SOY POSITIVO
› Por Pablo Pérez
Mi Amigo Uruguayo me avisó que estaría en Buenos Aires para el día de la Marcha del Orgullo, y nos dimos cita en Plaza de Mayo. “Buscame en el quiosco de Soy o en el camión BDSM leather”, le dije. Como suele ocurrir en tan multitudinaria marcha, sobre todo con alguien cuyo aspecto físico apenas conocés por foto, nos desencontramos. Cuando lo llamé al hotel a la mañana siguiente, medio dormido me contó que me había buscado: habrá pasado por el puesto de Soy justo cuando yo permanecía atado, amordazado y encerrado en una jaula en el camión BDSM leather, al que seguramente llegó una vez que yo había sido liberado y estaba asomando la cara barbuda por el agujero de una gigantografía con el cuerpo de Silvia Molloy para que Sebastián Freire me sacara una foto.
A mi Amigo Uruguayo lo había conocido hacía más de un año, cuando me solicitó amistad por Facebook.

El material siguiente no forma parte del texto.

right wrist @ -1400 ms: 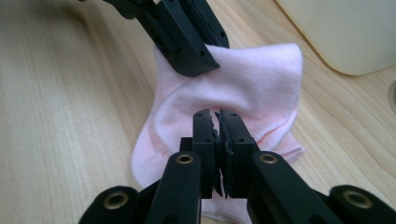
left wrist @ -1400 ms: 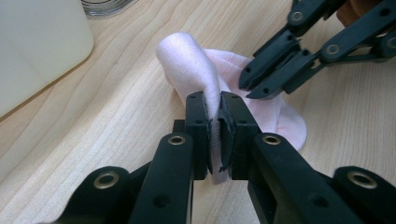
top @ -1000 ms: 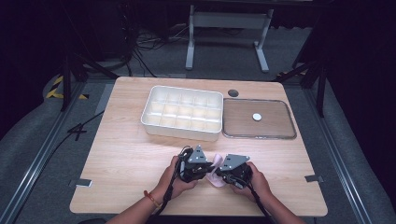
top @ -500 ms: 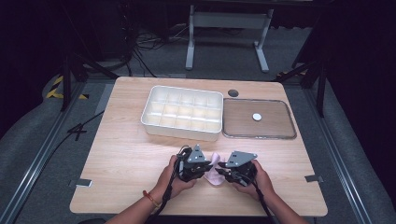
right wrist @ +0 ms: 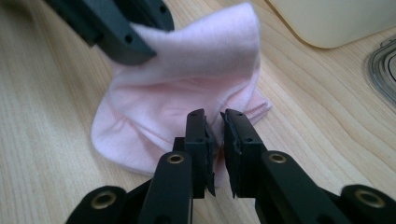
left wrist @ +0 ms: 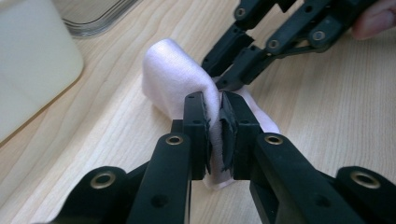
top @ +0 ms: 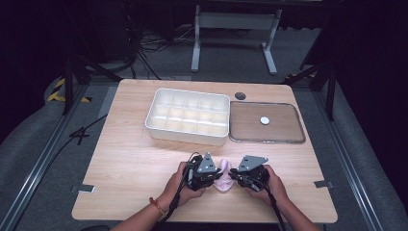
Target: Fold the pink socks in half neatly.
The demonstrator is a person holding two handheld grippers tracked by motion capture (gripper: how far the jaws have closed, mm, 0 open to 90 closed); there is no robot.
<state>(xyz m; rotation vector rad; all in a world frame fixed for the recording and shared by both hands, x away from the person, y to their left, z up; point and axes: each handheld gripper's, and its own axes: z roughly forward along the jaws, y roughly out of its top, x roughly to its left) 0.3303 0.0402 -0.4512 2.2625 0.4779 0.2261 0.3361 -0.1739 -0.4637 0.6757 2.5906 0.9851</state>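
Observation:
A small pink cloth lies bunched on the wooden table near its front edge, between my two grippers. My left gripper is shut on one fold of the cloth, and its pads pinch the fabric. My right gripper faces it from the other side. Its jaws have just been closing, and the edge of the cloth sits in the narrow gap between them. The two pairs of jaws almost meet over the cloth. A hand holds each gripper.
A white compartment box stands at the table's middle back. To its right lies a clear flat lid with a white disc on it. A dark round hole is behind them. Bare wood extends left and right.
Both hands stay at the cloth. The right gripper has edged slightly to the right; the left one holds its place.

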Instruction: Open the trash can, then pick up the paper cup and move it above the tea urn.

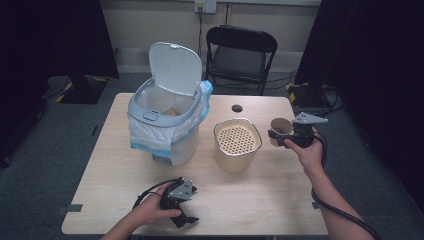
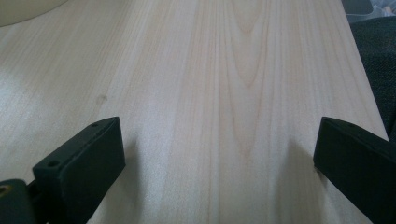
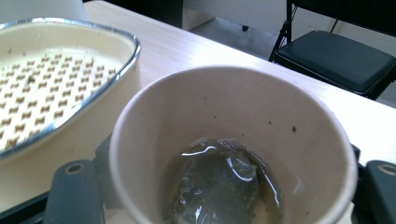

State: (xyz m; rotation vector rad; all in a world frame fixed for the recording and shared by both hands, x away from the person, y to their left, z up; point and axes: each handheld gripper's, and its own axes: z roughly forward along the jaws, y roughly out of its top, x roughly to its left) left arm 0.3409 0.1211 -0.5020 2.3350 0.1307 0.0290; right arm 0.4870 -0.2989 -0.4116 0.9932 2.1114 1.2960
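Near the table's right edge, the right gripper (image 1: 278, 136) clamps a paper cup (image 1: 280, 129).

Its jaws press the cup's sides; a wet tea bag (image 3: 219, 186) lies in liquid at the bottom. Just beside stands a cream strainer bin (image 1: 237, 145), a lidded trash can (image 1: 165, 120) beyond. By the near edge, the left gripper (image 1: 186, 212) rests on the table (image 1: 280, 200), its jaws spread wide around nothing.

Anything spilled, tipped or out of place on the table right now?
Nothing spilled. The paper cup in the right tool is tilted toward the strainer container, with a wet tea bag and a little liquid inside. The bin stands upright, lid open, its liner bunched over the rim.
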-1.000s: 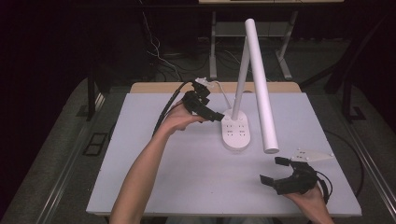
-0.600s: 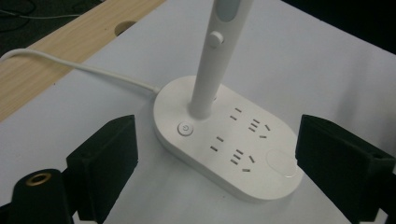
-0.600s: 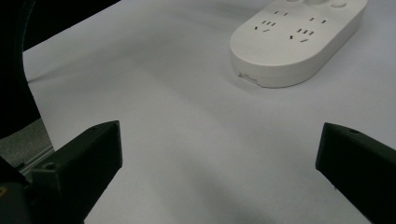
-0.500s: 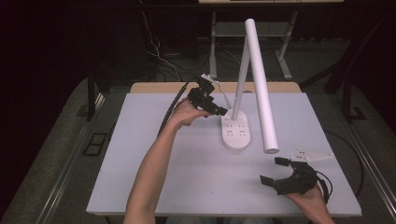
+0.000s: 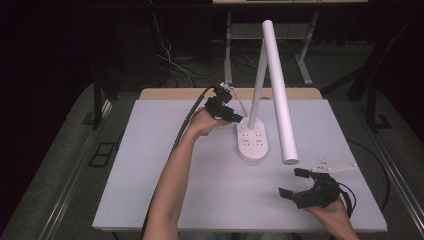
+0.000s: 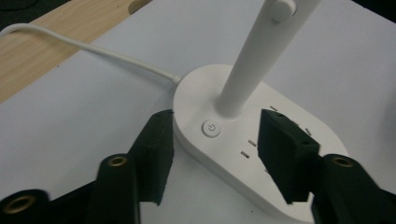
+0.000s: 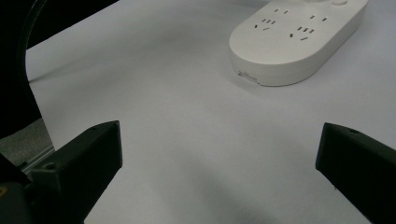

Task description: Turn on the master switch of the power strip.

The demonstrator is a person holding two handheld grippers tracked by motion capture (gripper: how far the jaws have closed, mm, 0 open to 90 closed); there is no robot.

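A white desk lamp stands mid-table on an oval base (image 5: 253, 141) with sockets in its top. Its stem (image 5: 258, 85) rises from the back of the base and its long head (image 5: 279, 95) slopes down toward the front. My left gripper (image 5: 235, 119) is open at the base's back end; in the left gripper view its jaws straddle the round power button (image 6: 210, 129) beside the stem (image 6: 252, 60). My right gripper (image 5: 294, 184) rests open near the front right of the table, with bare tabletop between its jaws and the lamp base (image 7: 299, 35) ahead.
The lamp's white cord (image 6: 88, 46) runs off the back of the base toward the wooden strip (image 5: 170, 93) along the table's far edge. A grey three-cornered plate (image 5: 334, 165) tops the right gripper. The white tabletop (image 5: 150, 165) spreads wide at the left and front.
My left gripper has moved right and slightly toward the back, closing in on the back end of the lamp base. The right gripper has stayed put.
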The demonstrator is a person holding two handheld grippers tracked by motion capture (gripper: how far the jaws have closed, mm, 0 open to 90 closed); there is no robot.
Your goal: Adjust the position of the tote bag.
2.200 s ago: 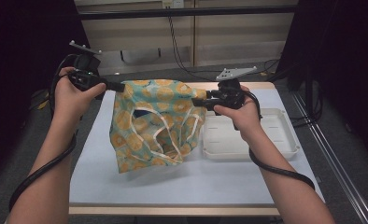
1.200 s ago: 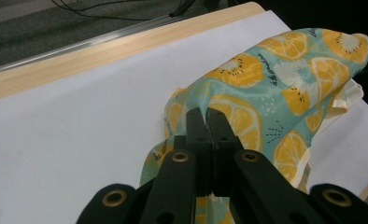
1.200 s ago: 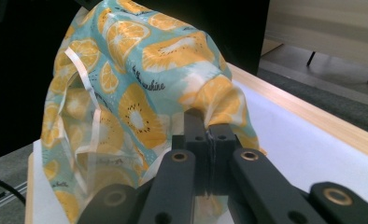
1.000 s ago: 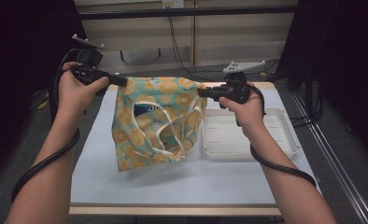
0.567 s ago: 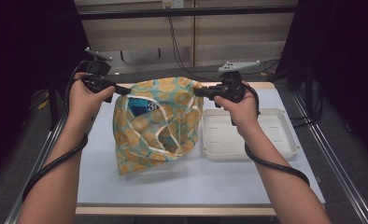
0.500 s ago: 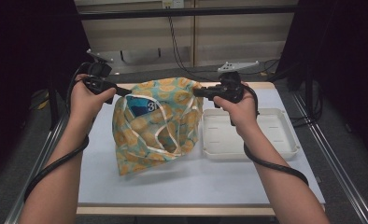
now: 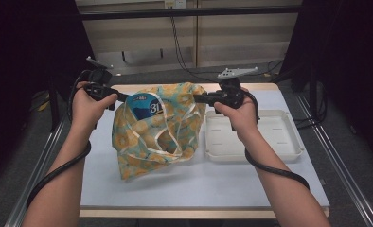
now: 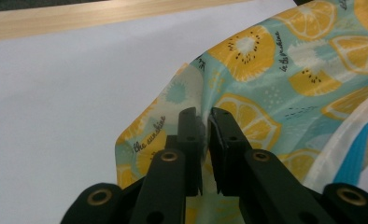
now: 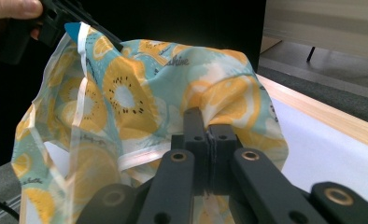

Como los dos tenemos VIH, los temas de conversación oscilaban entre la dificultad de él para conseguir sus medicamentos en Uruguay, nuestras preferencias sexuales, las ventajas y desventajas de cada cóctel de drogas, los vaivenes en el amor y la visibilidad como seropositivos, todo atravesado por un juego de seducción, con avances y retrocesos, citas frustradas y sesiones de cibersex de alto voltaje.
El día llegó y por fin nos conocimos. Me llamó desde el Abasto, que queda a cinco cuadras de mi casa, y le dije que viniera. Cuando lo vi en la entrada del edificio me sorprendió: era mucho más lindo que en las fotos, altísimo y atlético como un jugador de vóleibol. Y así, como en un partido donde la pelota va y viene pasando por encima de una red, estuvimos un par de horas, porque cuando el Uruguayo llamó me estaba visitando mi amigo R, pero decidí no postergar más el encuentro.
Mientras fumábamos porro, conversábamos y escuchábamos música, yo miraba al Uruguayo, el Uruguayo me miraba, yo miraba a R tratando de comunicarle telepáticamente que nos dejara solos, R miraba baboseado al Uruguayo, el Uruguayo nos contaba en detalle la medicación psiquiátrica que tomaba para mantener a raya su bipolaridad, yo pensaba si el porro le haría bien combinado con toda esa artillería de pastillas, el Uruguayo se tapaba el bulto con un almohadón mientras nos contaba cómo se estaban organizando con un grupo de fans de Madonna para acampar antes del recital y así poder encontrar la mejor ubicación en el “campo vip”, hasta que mi amigo R se dio cuenta de que me estaba arruinando el tan ansiado polvo con el Uruguayo, o simplemente tenía otra cosa que hacer y decidió irse. Cuando nos quedamos solos, el Uruguayo empezó a mostrarme los videos que había hecho en la Marcha, buen pretexto para acercarnos más. Sentados en el sillón, los dos mirábamos la pantallita de su cámara, yo asomado por encima de su hombro y rodeándole la cintura con un brazo. El insistía en encontrar uno donde dos chabones se estaban besando, tarea que le llevó casi una hora más, hasta que desistió y empezamos a besarnos nosotros.